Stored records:

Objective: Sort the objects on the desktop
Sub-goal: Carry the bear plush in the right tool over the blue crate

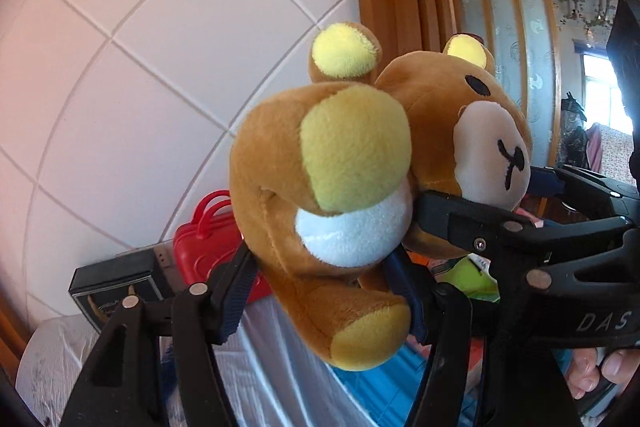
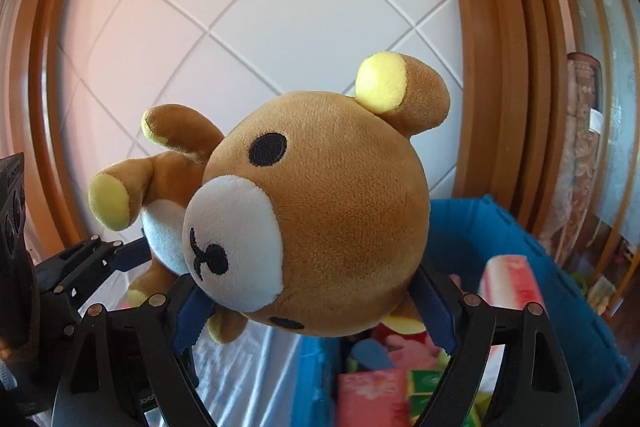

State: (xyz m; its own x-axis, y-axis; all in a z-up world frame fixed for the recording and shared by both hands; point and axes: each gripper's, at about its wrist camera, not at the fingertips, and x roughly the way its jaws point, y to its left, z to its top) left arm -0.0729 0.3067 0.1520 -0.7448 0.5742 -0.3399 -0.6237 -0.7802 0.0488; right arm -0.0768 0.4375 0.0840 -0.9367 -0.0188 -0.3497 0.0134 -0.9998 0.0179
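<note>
Both grippers share the load: left gripper (image 1: 324, 287) clamps the plush bear (image 1: 352, 187) at its belly, right gripper (image 2: 316, 315) squeezes the head, carrying it above the blue bin (image 2: 568, 267), lower right.

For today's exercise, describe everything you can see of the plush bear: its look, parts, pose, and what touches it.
The plush bear is soft brown fabric with yellow ear linings and paw pads, a white muzzle and belly, and stitched black eyes and nose. It is held in the air, tipped sideways. The right gripper clamps its head; the left gripper clamps its body. A blue bin lies below it.
</note>
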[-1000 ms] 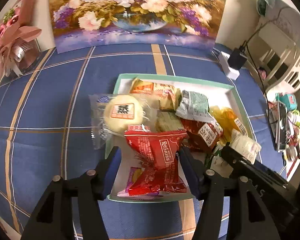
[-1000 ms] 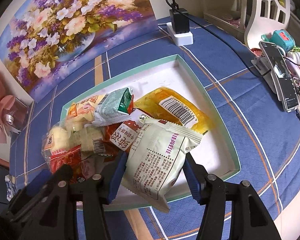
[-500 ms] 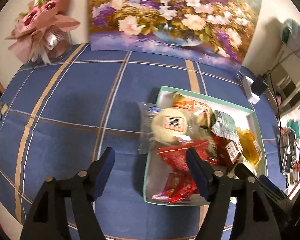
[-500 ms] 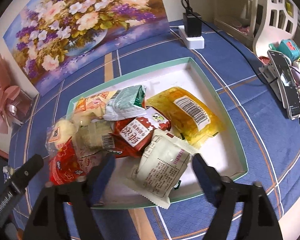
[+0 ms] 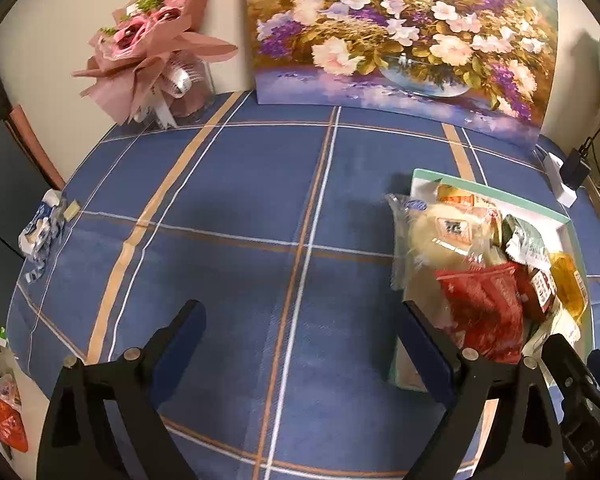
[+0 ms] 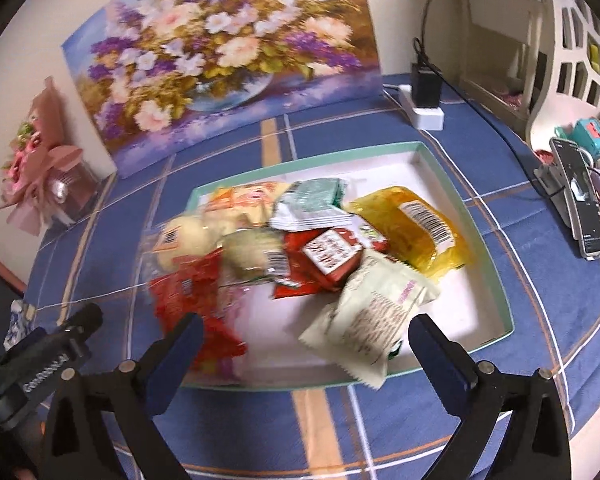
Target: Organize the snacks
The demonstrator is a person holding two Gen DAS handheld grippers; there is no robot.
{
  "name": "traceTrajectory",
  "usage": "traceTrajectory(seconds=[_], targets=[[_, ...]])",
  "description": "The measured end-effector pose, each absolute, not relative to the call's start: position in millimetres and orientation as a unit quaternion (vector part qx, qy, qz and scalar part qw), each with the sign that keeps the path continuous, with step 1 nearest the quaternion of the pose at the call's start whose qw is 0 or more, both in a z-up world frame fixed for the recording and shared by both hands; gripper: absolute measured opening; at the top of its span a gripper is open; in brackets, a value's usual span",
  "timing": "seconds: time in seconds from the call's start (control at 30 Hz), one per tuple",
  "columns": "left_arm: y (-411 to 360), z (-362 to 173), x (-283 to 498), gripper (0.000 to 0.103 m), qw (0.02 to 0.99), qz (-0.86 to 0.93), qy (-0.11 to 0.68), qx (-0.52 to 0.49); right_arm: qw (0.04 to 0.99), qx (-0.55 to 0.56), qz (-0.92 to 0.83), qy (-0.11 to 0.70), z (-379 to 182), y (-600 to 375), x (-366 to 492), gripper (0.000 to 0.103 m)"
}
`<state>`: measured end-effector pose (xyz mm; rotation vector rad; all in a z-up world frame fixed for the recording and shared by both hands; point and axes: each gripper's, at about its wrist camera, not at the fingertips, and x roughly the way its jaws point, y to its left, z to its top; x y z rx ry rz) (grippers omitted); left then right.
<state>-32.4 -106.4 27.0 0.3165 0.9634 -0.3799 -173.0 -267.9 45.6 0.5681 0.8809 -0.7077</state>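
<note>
Snacks sit piled in a shallow white tray with a teal rim (image 6: 496,280), mostly in its left half. Right gripper (image 6: 305,338) is spread wide, nothing between its blue pads, hovering over the tray's near edge. Left gripper (image 5: 300,326) also spread wide and empty, over bare cloth just left of the tray (image 5: 500,200).

Nearest the right gripper: a pale cream packet (image 6: 374,322) with small print, long axis running diagonally from the near edge toward the tray's middle, its lower corner hanging over the near rim. Left of it a red packet (image 6: 188,300), blurred, at the tray's near-left corner. Behind them a red-and-white packet (image 6: 330,256), lying flat. A yellow see-through packet (image 6: 412,232) with a barcode label lies diagonally, toward the right side. A green-and-white packet (image 6: 312,204) and an orange packet (image 6: 244,196) are near the far edge. A round pale bun in clear wrap (image 5: 440,232) overhangs the tray's left edge.

Surface is a blue plaid tablecloth (image 5: 228,216) with orange and white lines. A flower painting (image 5: 400,36) leans on the wall at the far edge, a pink bouquet (image 5: 152,52) in the far-left corner. A white power strip with a black charger (image 6: 424,96) sits at far right, a phone on a stand (image 6: 580,196) at the right edge. Crumpled blue-white wrapper (image 5: 44,224) at the left edge.
</note>
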Motion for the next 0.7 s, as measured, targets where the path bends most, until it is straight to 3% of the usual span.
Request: traceTrajectory(seconds=[0.7], targets=[[-56.9,32.4,-50.9,0.096,0.859,-0.159,0.46,0.161,0.822,0.242,-0.306,0.414,60.8,-216.3,-178.8,0.103]])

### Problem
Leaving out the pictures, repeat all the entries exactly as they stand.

### Result of this task
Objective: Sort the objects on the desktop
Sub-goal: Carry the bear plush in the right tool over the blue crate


State: (xyz m; its own x-axis, y-axis; all in a z-up world frame fixed for the recording and shared by both hands; point and axes: each gripper's, at about its wrist camera, not at the fingertips, and x roughly the way its jaws point, y to its left, z to its top) left arm -0.0729 0.3067 0.1520 -0.7448 0.5742 -0.3399 -0.6237 -0.7802 0.0488; right arm -0.0768 0.4375 0.0840 -0.9367 -0.0188 -0.3497 0.0134 -0.9998 0.0179
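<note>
Both grippers share the load: left gripper (image 1: 324, 287) clamps the plush bear (image 1: 352, 187) at its belly, right gripper (image 2: 316, 315) squeezes the head, carrying it above the blue bin (image 2: 568, 267), lower right.

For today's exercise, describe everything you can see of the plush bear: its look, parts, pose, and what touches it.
The plush bear is soft brown fabric with yellow ear linings and paw pads, a white muzzle and belly, and stitched black eyes and nose. It is held in the air, tipped sideways. The right gripper clamps its head; the left gripper clamps its body. A blue bin lies below it.
</note>
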[-1000 ms] 
[-1000 ms] 
[-500 ms] 
[-500 ms] 
[+0 ms] 
[+0 ms] 
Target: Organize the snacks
The demonstrator is a person holding two Gen DAS handheld grippers; there is no robot.
{
  "name": "traceTrajectory",
  "usage": "traceTrajectory(seconds=[_], targets=[[_, ...]])",
  "description": "The measured end-effector pose, each absolute, not relative to the call's start: position in millimetres and orientation as a unit quaternion (vector part qx, qy, qz and scalar part qw), each with the sign that keeps the path continuous, with step 1 nearest the quaternion of the pose at the call's start whose qw is 0 or more, both in a z-up world frame fixed for the recording and shared by both hands; gripper: absolute measured opening; at the top of its span a gripper is open; in brackets, a value's usual span",
  "timing": "seconds: time in seconds from the call's start (control at 30 Hz), one per tuple",
  "columns": "left_arm: y (-411 to 360), z (-362 to 173), x (-283 to 498), gripper (0.000 to 0.103 m), qw (0.02 to 0.99), qz (-0.86 to 0.93), qy (-0.11 to 0.68), qx (-0.52 to 0.49); right_arm: qw (0.04 to 0.99), qx (-0.55 to 0.56), qz (-0.92 to 0.83), qy (-0.11 to 0.70), z (-379 to 182), y (-600 to 375), x (-366 to 492), gripper (0.000 to 0.103 m)"
}
`<state>`: measured end-effector pose (xyz mm; rotation vector rad; all in a z-up world frame fixed for the recording and shared by both hands; point and axes: each gripper's, at about its wrist camera, not at the fingertips, and x roughly the way its jaws point, y to its left, z to its top; x y z rx ry rz) (grippers omitted); left then right.
<state>-32.4 -106.4 27.0 0.3165 0.9634 -0.3799 -173.0 -267.9 45.6 0.5681 0.8809 -0.7077</state>
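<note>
Snacks sit piled in a shallow white tray with a teal rim (image 6: 496,280), mostly in its left half. Right gripper (image 6: 305,338) is spread wide, nothing between its blue pads, hovering over the tray's near edge. Left gripper (image 5: 300,326) also spread wide and empty, over bare cloth just left of the tray (image 5: 500,200).

Nearest the right gripper: a pale cream packet (image 6: 374,322) with small print, long axis running diagonally from the near edge toward the tray's middle, its lower corner hanging over the near rim. Left of it a red packet (image 6: 188,300), blurred, at the tray's near-left corner. Behind them a red-and-white packet (image 6: 330,256), lying flat. A yellow see-through packet (image 6: 412,232) with a barcode label lies diagonally, toward the right side. A green-and-white packet (image 6: 312,204) and an orange packet (image 6: 244,196) are near the far edge. A round pale bun in clear wrap (image 5: 440,232) overhangs the tray's left edge.

Surface is a blue plaid tablecloth (image 5: 228,216) with orange and white lines. A flower painting (image 5: 400,36) leans on the wall at the far edge, a pink bouquet (image 5: 152,52) in the far-left corner. A white power strip with a black charger (image 6: 424,96) sits at far right, a phone on a stand (image 6: 580,196) at the right edge. Crumpled blue-white wrapper (image 5: 44,224) at the left edge.
</note>
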Motion for the next 0.7 s, as measured, targets where the path bends most, until it is straight to 3% of the usual span.
Request: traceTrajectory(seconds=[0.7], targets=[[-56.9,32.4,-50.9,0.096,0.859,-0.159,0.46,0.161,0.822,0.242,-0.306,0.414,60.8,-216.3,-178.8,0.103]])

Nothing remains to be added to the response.